Krizin Faturası Hanelere Yansıyor, En Çok Yoksul Kadınları Etkiliyor

TÜİK 2017 verilerine göre; kadın işsizlik oranı % 14,1 iken erkek işsizlik oranı % 9,4 Kadınların uzun süre işsiz kalma riski erkekler için % 17,5 iken kadınlar için % 28 olarak gerçekleşmiştir. İşsizlik rakamlarının dışında kalan ümidi kırık işsizler ya da iş aramaktan umudunu kesenler içinde de kadınların oranı daha yüksektir. Yeterli istihdam yaratmayan büyüme ve artan işsizlik, erkekleri de kadınları da olumsuz etkilemekte ancak kadınların yaşamındaki etkileri çok daha farklı ve olumsuz olmaktadır. İkincil işgücü konumunda olan kadınlar için kaliteli, kalıcı, yapıcı istihdam teşvikleri gerekmektedir. Krizin faturasını en derin biçimde yaşayanlar ise yoksullar, işsizler, iş aramaktan ümidini kesenler ve kayıt dışı çalışmak zorunda kalan kırılgan gruplardır. Krizin faturasının hanelere ciddi biçimde yansımasından olumsuz etkilenen toplum kesiminin başında kadınlar özellikle yoksul hanelerin bakım yükünü ücretsiz üstlenen risk altındaki yoksul kadınlar gelmektedir. 
Yaşanan Süreç, Sadece Ekonomik Kriz Değil Çoklu Krizler Dönemidir
İçinde bulunduğumuz durum sadece bir ekonomik kriz değil çevre krizi, bakım krizi, demokrasi krizi ve yönetim krizini içeren çoklu krizler dönemi olarak tanımlanıyor. Sonuçlara bakarak ekonomik krizi tanımlamak ve yaşanan diğer sorunlardan ayrı olarak ele almak mümkün olmadığı gibi çözüm politikalarında “piyasa ekonomisi” temelli yaklaşım sorunları çözmeye yetmez. Çoklu kriz olarak tanımlanan süreçlerin yönetiminde; gelir dağılımı eşitsizliğini giderecek, toplumsal cinsiyet eşitliğini baz alacak sürdürülebilir politikalar, toplum refahı açısından önem taşımaktadır.

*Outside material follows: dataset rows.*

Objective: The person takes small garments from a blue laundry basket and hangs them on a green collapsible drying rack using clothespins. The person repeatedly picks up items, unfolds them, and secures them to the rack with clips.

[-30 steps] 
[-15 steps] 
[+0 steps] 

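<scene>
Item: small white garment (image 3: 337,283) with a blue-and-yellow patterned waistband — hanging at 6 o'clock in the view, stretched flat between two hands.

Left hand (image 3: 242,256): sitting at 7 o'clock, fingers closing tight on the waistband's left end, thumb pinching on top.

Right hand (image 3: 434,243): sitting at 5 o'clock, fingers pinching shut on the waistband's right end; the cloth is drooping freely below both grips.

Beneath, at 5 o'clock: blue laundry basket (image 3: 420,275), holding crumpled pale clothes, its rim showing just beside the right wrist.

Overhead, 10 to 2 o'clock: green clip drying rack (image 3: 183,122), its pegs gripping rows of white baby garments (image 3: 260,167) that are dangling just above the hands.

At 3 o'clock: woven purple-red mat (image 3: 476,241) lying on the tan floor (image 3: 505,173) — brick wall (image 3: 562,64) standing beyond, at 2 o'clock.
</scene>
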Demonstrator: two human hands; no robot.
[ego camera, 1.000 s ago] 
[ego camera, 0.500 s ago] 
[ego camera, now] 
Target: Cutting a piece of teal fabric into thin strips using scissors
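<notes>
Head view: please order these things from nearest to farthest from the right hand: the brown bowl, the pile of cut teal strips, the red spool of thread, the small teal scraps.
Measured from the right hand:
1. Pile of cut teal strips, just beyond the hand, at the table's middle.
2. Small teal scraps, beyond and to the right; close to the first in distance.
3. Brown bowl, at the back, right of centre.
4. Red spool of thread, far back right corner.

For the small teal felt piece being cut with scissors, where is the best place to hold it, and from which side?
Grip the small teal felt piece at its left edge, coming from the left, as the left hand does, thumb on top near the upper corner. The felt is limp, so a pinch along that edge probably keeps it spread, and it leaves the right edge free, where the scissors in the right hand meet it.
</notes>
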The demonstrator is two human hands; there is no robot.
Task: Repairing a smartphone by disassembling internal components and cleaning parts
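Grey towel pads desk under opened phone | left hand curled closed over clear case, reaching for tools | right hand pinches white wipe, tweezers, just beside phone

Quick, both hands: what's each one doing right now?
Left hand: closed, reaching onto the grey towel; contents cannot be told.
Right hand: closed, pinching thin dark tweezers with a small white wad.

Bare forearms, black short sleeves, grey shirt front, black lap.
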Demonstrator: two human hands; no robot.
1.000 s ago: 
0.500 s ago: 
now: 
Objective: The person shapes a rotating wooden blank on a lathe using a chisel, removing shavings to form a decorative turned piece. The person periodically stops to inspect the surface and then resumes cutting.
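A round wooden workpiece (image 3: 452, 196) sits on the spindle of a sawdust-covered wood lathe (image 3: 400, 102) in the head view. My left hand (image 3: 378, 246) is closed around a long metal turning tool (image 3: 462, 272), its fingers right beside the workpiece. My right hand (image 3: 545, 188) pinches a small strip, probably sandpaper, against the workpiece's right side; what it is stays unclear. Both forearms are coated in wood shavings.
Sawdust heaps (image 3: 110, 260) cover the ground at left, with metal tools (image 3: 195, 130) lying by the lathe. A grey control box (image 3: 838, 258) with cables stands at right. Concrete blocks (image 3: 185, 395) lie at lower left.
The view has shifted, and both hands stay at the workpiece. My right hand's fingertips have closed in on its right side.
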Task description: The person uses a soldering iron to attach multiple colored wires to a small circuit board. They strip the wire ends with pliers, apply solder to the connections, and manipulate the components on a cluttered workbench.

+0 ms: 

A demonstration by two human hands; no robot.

Ekonomik Şiddet Gören Kadınlar Yoksullaşıyor, Daha Çok Şiddete Maruz Kalıyor

Kadınlar açısından risk oluşturan bir başka faktör ekonomik şiddettir. Ekonomik şiddet gören kadınlar ciddi biçimde yoksullaşmakta ve daha fazla fiziksel şiddete maruz kalmakta, ruh sağlıkları bozulabilmekte, bu durum varsa çocuklarına da yansımaktadır. Kadın ve çocuklar eğitim, beslenme, sağlık ve yaşam hakkından da engellerle karşılaşmaktadır. Ekonomik şiddet sonucunda ekonomik ve üretken iş gücü azalmakta, ülkelerin gelişim ve üretimleri azalmaktadır. 
Soyal Devletin Yapması Gereken Çocuk; Yaşlı; Engelli Bakımı Kadınların Ücretsiz Emeğiyle Sağlanıyor
Kadınların ekonomik güçlenmesi, kriz etkilerinden uzak tutulması için “bakım emeği” karşılığında verilen “sosyal yardımlar” ise düşük gelir gruplarında destek sunmakta ancak çocuk, yaşlı, engelli bakımını üstlenen kadınların çalışma hayatına katılımını engellemekte ve uzun vadeli kalıcı iş hayatından uzak kalmasını beraberinde getirmektedir. Sadece kadınların iş sahibi olması değil hangi sektörlerde istidam edildikleri, kayıt-dışı ya da esnek çalışma modeliyle çalışıp çalışmadıkları gözetilmeden istihdam politikası oluşturmak ekonomimizin kötü gidişatını tersine çevirmeyecektir.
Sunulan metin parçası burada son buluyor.